Kobe Bryant‘s widow broke down in court as her attorney told the jury how Los Angeles first responders leaked photos of her late husband and daughter’s mangled corpses.
Vanessa Bryant sobbed in a federal courtroom Wednesday as her lawyer described how sheriff’s deputies and firefighters shared graphic images of the NBA star’s ‘decapitated body’ to random people at a California bar just two days after he died.
Kobe, his 13-year-old daughter, Gianna, and seven others perished in a helicopter crash on January 26, 2020. The group was flying to a girls basketball tournament when their chartered chopper crashed in the Calabasas hills.

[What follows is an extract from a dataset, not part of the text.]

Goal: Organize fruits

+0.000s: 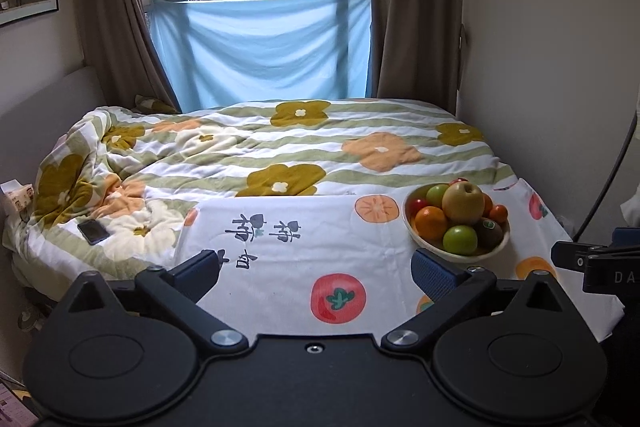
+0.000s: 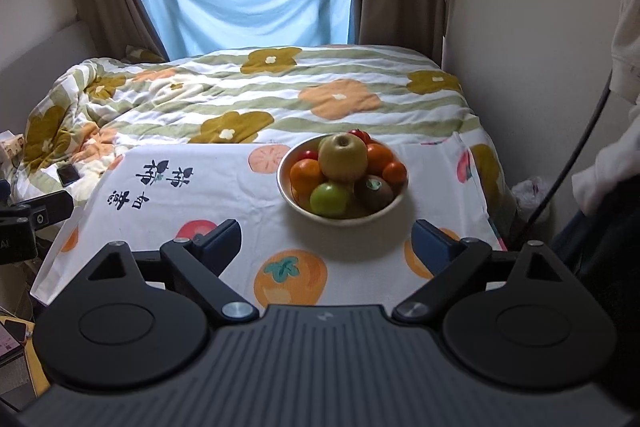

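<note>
A cream bowl (image 2: 296, 205) of fruit stands on a white cloth printed with persimmons (image 2: 224, 195). A large yellow-brown pear (image 2: 343, 157) sits on top, with oranges (image 2: 306, 175), a green apple (image 2: 330, 200), a kiwi (image 2: 374, 191) and small red fruits around it. My right gripper (image 2: 326, 241) is open and empty, just short of the bowl. In the left wrist view the bowl (image 1: 416, 233) is at the right, with the pear (image 1: 463, 203) on top. My left gripper (image 1: 316, 273) is open and empty over the cloth, left of the bowl.
The cloth lies over a table at the foot of a bed with a flowered quilt (image 1: 280, 151). A phone (image 1: 93, 231) lies on the quilt at the left. A wall (image 1: 540, 67) is close on the right. A cable (image 2: 576, 155) hangs at the right.
</note>
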The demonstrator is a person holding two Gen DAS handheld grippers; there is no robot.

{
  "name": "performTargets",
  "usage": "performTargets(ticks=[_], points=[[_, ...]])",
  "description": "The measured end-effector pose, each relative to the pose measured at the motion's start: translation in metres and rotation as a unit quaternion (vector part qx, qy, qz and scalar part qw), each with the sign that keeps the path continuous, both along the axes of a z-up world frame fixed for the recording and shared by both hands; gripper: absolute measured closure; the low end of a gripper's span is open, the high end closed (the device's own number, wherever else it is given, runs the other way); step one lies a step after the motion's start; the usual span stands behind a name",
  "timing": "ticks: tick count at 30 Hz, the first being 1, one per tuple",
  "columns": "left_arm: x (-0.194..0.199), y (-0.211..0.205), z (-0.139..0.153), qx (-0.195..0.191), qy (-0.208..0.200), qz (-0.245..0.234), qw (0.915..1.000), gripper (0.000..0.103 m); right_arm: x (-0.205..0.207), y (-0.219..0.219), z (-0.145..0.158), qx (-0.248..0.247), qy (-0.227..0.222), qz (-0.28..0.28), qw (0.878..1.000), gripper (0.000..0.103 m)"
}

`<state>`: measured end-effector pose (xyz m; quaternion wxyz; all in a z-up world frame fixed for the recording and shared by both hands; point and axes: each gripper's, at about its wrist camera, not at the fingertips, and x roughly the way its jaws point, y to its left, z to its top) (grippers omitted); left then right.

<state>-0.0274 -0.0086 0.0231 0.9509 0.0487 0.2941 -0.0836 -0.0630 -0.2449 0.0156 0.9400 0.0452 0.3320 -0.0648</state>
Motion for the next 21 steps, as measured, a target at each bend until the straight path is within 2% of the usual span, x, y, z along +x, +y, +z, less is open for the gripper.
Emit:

Vanessa has filed a multi-million-dollar federal invasion of privacy suit against the LA County Sheriff’s Department over the leaked photos.
She claims she suffered ‘severe emotional distress’ and became ‘physically ill’ at the thought of strangers ‘gawking’ at graphic images of her dead husband and daughter.
The grieving mother and wife alleged the officers did not take the photos for investigative purposes but instead ‘for their own personal gratification.’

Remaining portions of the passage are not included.